Your answer must repeat all of the entries word for word, without any images.

» Records for this task
+--

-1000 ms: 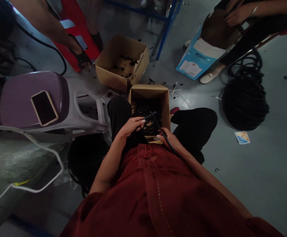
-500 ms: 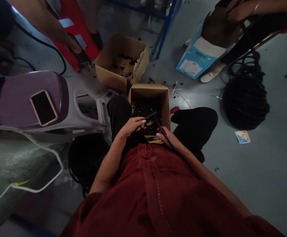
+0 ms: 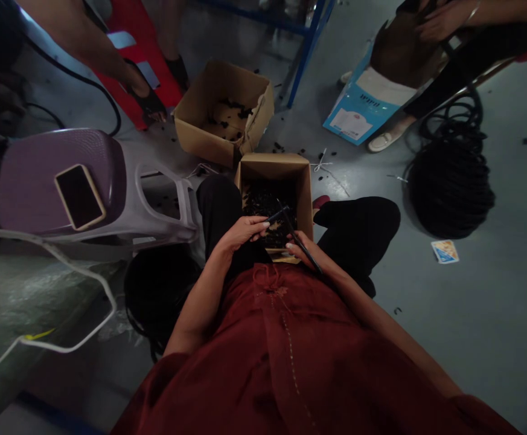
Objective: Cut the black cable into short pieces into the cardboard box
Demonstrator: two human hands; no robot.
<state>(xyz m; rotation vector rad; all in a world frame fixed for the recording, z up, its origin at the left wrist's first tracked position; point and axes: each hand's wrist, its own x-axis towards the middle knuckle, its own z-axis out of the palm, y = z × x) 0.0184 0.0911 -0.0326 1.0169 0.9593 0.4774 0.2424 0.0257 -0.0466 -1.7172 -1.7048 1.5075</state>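
Grey floor (image 3: pixel 494 350), purple plastic stool (image 3: pixel 23 187)

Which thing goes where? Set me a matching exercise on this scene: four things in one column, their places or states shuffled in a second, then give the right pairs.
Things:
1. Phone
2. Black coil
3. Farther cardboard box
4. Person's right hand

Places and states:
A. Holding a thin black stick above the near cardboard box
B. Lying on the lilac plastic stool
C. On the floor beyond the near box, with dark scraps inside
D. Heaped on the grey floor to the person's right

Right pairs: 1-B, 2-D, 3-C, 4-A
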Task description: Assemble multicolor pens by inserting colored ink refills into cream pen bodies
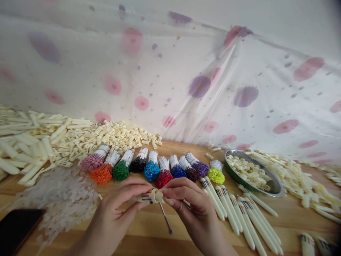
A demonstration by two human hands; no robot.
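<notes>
My left hand (122, 204) is closed around a cream multicolour pen piece (146, 197) with coloured sliders showing in its slots. My right hand (190, 206) pinches a small cream end part (159, 196) against the tip of that piece. Its fingers hide most of the end part. Below the hands is a thin refill with a purple end (166, 220); I cannot tell whether it lies on the table or is held. Just behind the hands stand bundles of refills, among them a red bundle (164, 174) and a light blue bundle (151, 167).
Finished-looking multicolour pens (247, 220) lie at the right. Behind them a metal bowl (278, 192) holds small cream rings. Cream barrels (23, 149) and slotted parts (119, 133) are heaped at the left. Clear plastic pieces (69, 199) and a black phone (20, 227) lie nearer.
</notes>
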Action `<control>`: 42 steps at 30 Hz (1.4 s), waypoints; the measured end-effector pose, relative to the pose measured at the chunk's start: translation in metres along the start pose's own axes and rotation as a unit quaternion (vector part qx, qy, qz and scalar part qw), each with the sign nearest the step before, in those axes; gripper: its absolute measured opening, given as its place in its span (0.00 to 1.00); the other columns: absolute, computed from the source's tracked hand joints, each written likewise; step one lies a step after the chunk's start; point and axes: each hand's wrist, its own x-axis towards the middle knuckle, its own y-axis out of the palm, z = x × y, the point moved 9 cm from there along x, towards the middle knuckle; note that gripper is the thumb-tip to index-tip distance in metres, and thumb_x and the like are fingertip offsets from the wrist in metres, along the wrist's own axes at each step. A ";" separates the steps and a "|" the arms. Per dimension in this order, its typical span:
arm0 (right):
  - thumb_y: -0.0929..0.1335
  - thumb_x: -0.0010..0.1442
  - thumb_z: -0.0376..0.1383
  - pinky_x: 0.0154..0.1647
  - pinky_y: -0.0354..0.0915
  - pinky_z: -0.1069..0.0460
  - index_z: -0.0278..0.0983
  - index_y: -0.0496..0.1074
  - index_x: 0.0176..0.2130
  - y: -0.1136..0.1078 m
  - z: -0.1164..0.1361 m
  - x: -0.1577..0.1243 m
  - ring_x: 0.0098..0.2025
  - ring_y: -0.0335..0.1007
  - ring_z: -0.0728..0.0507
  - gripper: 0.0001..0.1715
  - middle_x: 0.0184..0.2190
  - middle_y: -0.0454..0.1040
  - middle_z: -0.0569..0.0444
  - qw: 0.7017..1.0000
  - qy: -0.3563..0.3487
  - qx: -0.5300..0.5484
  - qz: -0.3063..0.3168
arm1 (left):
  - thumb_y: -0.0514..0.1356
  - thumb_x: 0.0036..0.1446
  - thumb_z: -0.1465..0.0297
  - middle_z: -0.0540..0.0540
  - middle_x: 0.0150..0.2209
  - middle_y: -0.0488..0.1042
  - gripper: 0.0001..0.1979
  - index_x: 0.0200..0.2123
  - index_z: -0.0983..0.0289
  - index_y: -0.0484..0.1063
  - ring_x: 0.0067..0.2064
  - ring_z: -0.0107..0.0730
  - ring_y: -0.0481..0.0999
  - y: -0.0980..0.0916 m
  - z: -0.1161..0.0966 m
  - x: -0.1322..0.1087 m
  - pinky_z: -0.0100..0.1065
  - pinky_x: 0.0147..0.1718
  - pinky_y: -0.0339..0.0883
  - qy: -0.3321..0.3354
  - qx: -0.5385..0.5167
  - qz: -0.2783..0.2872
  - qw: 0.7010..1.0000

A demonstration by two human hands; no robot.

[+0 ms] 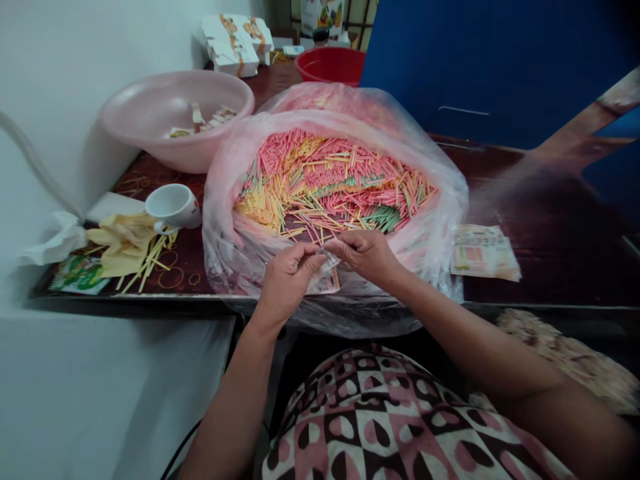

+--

» Exercise answer
-1000 ms: 
-500 ms: 
+0 ms: 
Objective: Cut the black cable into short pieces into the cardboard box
Demonstrator: two human hands; no robot.
<state>(xyz m; rotation vector rad; all in a world frame fixed for the recording, z up, its origin at the left wrist's first tracked position; point and axes: each hand's wrist, its own x-axis towards the middle knuckle, its own z-axis out of the palm, y = z × x) 0.0184 0.0911 -0.0326 1.0169 0.9593 0.4774 0.2424 0.0257 -0.0466 -1.7172 -1.7048 1.5075</state>
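Grey floor (image 3: pixel 494 350), purple plastic stool (image 3: pixel 23 187)

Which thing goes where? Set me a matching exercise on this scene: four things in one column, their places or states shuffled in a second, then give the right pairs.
Things:
1. Phone
2. Black coil
3. Farther cardboard box
4. Person's right hand

Places and states:
A. Holding a thin black stick above the near cardboard box
B. Lying on the lilac plastic stool
C. On the floor beyond the near box, with dark scraps inside
D. Heaped on the grey floor to the person's right

Right pairs: 1-B, 2-D, 3-C, 4-A
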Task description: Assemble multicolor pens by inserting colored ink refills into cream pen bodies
A demonstration by two human hands; no robot.
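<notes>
My left hand (122, 204) is closed around a cream multicolour pen piece (146, 197) with coloured sliders showing in its slots. My right hand (190, 206) pinches a small cream end part (159, 196) against the tip of that piece. Its fingers hide most of the end part. Below the hands is a thin refill with a purple end (166, 220); I cannot tell whether it lies on the table or is held. Just behind the hands stand bundles of refills, among them a red bundle (164, 174) and a light blue bundle (151, 167).
Finished-looking multicolour pens (247, 220) lie at the right. Behind them a metal bowl (278, 192) holds small cream rings. Cream barrels (23, 149) and slotted parts (119, 133) are heaped at the left. Clear plastic pieces (69, 199) and a black phone (20, 227) lie nearer.
</notes>
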Action `<control>`: 42 steps at 30 Hz (1.4 s), waypoints; the measured end-effector pose, relative to the pose measured at the chunk's start: translation in metres along the start pose's own axes and rotation as a unit quaternion (vector part qx, qy, qz and scalar part qw), each with the sign nearest the step before, in those axes; gripper: its absolute measured opening, given as its place in its span (0.00 to 1.00); the other columns: absolute, computed from the source's tracked hand joints, each written likewise; step one lies a step after the chunk's start; point and axes: each hand's wrist, its own x-axis towards the middle knuckle, its own y-axis out of the palm, z = x × y, the point moved 9 cm from there along x, towards the middle knuckle; note that gripper is the thumb-tip to index-tip distance in metres, and thumb_x and the like are fingertip offsets from the wrist in metres, along the wrist's own axes at each step. A ";" separates the steps and a "|" the arms. Per dimension in this order, its typical span:
arm0 (right):
  - thumb_y: -0.0929..0.1335
  - thumb_x: -0.0010..0.1442
  - thumb_z: -0.0376..0.1383
  - pinky_x: 0.0154..0.1647
  - pinky_y: -0.0354..0.0915
  - pinky_z: -0.1069..0.0460
  - index_z: -0.0278..0.0983
  - index_y: -0.0496..0.1074
  - index_x: 0.0176..0.2130
  - y: -0.1136..0.1078 m
  - z: -0.1164..0.1361 m
  - x: -0.1577..0.1243 m
  - ring_x: 0.0098..0.2025
  - ring_y: -0.0335..0.1007
  - ring_z: -0.0728..0.0507
  - gripper: 0.0001..0.1715
  - middle_x: 0.0184..0.2190
  - middle_y: -0.0454..0.1040
  - middle_z: -0.0569..0.0444
  - qw: 0.7017..1.0000
  - qy: -0.3563..0.3487
  - qx: -0.5300..0.5484
  - qz: -0.3063..0.3168
arm1 (left):
  - thumb_y: -0.0514..0.1356
  - thumb_x: 0.0036..0.1446
  - thumb_z: -0.1465..0.0297
  - middle_z: -0.0540..0.0540
  - middle_x: 0.0150..0.2209
  - middle_y: -0.0488..0.1042
  - gripper: 0.0001..0.1979
  - index_x: 0.0200..0.2123
  - index_z: -0.0983..0.0289
  - index_y: -0.0484..0.1063
  - ring_x: 0.0067..0.2064
  - ring_z: -0.0107..0.0730
  - ring_y: -0.0481..0.0999
  - y: -0.0980..0.0916 m
  - z: -0.1161..0.0966 m
  - x: -0.1322..0.1087 m
  - pinky_z: -0.0100..0.1065
  - pinky_x: 0.0147..0.1718
  - pinky_y: -0.0339..0.0883
  - qy: -0.3321..0.3354
  - qx: -0.5385..0.5167
  - qz: -0.2783..0.2872
  - qw: 0.7010..1.0000

A demonstration by two human hands; no robot.

[+0 ms] 

No additional work remains on the exercise.